Case Study 1: Anscombe's Quartet and the Datasaurus Dozen Revisited

DataField.Dev

Case Study 1: Anscombe's Quartet and the Datasaurus Dozen Revisited

In 1973, statistician Francis Anscombe published four small datasets that had identical means, variances, and correlations — and wildly different shapes. His point was that summary statistics are not enough; you have to look at the data. Four decades later, Justin Matejka and George Fitzmaurice extended the argument with a dataset shaped like a dinosaur. Both demonstrations reinforce the central message of this chapter: a correlation heatmap is a starting point, not an ending point.

The Situation: Numbers Alone Do Not Describe a Dataset

Summary statistics — mean, variance, correlation, regression slope — are the currency of statistical reporting. A paper that says "the correlation between X and Y was 0.82" is assumed to have told you something meaningful about the relationship. An analyst who reports r = 0.82 to a stakeholder is assumed to have summarized the data accurately. But summary statistics are a projection — a reduction of a complex dataset to a handful of numbers. And like any projection, they lose information.

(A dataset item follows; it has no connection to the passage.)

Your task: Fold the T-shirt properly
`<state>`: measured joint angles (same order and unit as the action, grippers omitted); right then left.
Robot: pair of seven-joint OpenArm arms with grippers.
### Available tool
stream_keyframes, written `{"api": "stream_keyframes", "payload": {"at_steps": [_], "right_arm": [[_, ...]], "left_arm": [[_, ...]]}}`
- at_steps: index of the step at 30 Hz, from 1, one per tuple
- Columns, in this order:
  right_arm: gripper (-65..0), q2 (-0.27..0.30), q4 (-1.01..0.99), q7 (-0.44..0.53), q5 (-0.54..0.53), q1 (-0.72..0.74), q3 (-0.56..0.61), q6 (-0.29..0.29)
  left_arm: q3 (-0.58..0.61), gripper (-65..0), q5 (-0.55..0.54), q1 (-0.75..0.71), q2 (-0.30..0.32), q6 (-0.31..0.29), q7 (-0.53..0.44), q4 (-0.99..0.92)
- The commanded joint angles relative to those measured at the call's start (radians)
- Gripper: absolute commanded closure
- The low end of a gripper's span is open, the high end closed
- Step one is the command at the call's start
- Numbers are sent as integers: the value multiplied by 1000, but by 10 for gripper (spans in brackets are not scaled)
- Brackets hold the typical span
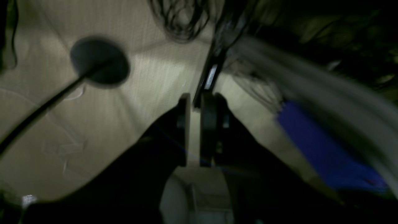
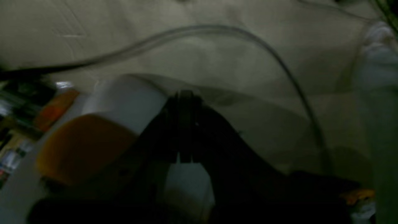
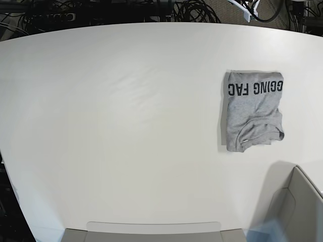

Francis Anscombe, a statistician at Yale in the 1970s, was frustrated by this reduction. He had spent years reviewing statistical analyses and noticed a pattern: analysts would compute summary statistics, make claims based on those statistics, and never actually look at the data. Sometimes the analyses were correct. Sometimes the summary statistics hid patterns that would have changed the conclusion entirely. Anscombe wanted to demonstrate the problem in the most vivid way possible.

In 1973, he published a short paper with a title as blunt as its content: "Graphs in Statistical Analysis." The paper introduced four datasets, now known collectively as Anscombe's Quartet. Each dataset had 11 points. Each had the same x-mean (9.0), the same y-mean (7.5), the same x-variance (11.0), the same y-variance (4.1), the same correlation (0.816), and the same regression line (y = 3 + 0.5x). By every standard summary statistic, they were identical.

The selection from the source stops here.